--- Exercise details ---
In the listing below, repeat exactly every line from the first through the line containing "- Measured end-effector", with nothing else.

--- Given material ---
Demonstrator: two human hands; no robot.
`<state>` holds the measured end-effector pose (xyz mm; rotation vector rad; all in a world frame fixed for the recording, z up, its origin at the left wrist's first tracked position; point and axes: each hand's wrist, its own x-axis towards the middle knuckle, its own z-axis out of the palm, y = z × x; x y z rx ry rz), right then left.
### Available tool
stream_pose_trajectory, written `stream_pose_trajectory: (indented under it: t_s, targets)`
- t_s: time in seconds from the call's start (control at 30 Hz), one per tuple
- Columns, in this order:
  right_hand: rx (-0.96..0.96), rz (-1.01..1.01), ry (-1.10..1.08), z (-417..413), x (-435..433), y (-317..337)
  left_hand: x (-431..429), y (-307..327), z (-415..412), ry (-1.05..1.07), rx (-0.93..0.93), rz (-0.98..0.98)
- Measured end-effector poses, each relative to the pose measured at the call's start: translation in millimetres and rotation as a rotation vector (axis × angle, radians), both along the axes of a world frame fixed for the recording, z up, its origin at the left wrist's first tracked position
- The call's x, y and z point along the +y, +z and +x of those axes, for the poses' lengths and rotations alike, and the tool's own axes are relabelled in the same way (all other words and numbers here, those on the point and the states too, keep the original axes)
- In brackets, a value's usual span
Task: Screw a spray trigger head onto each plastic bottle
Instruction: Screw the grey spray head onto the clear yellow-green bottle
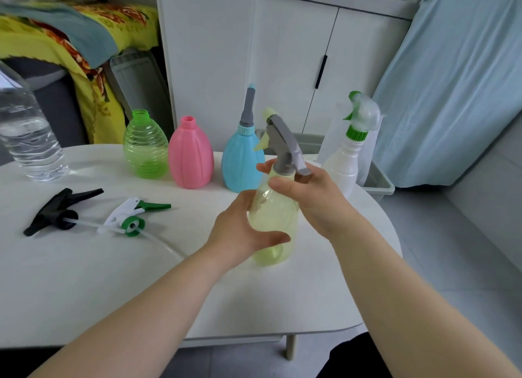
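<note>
While both forearms reach in from the bottom edge, the person's left hand (243,230) wraps around the belly of a pale yellow bottle (272,225), thumb across the front, holding it just over the white tabletop (84,287). The right hand (308,196) is curled around the bottle's neck, fingers pinching the collar of a grey trigger head (285,143) that already sits on top, its yellowish nozzle pointing left. Can't really tell if the bottle's base touches the tabletop or hangs slightly above it.

Off to the left, two loose sprayers lie flat: a black trigger head (58,209) and a white-and-green trigger head (132,213), each with a thin dip tube trailing out to the right.

Further back there's a row standing upright: an open-necked green bottle (145,146), a pink bottle (190,154) right beside it, also uncapped, then a blue bottle (241,163) with a tall grey nozzle. A white bottle (343,163) with a green-collared sprayer stands behind the right hand. A clear water bottle (25,129) sits at the far left edge, and white cabinets (310,52) fill the background.
</note>
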<state>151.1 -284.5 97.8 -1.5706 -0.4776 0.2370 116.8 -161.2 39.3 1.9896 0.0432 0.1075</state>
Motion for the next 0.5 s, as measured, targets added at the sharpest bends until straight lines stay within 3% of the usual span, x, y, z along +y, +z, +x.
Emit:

--- Task solution ---
Demonstrator: two human hands; no robot.
`<state>` holds the measured end-effector pose (xyz mm; rotation vector rad; all in a world frame fixed for the recording, z up, its origin at the left wrist's first tracked position; point and axes: each hand's wrist, its own x-axis towards the middle knuckle, its own z-axis out of the palm, y = z × x; x y z rx ry rz), right then left.
### Available tool
stream_pose_trajectory, written `stream_pose_trajectory: (indented under it: t_s, targets)`
- t_s: time in seconds from the call's start (control at 30 Hz), one per tuple
- Columns, in this order:
  right_hand: rx (-0.96..0.96), rz (-1.01..1.01), ry (-1.10..1.08), z (-417..413), x (-435..433), y (-317..337)
  left_hand: x (-431..429), y (-307..327), z (-415..412), ry (-1.05..1.07), rx (-0.93..0.93), rz (-0.98..0.98)
- Measured end-effector poses, each relative to the pose measured at the call's start: translation in millimetres and rotation as a rotation vector (axis × angle, radians), both along the axes of a world frame fixed for the recording, z up, its origin at the left wrist's first tracked position

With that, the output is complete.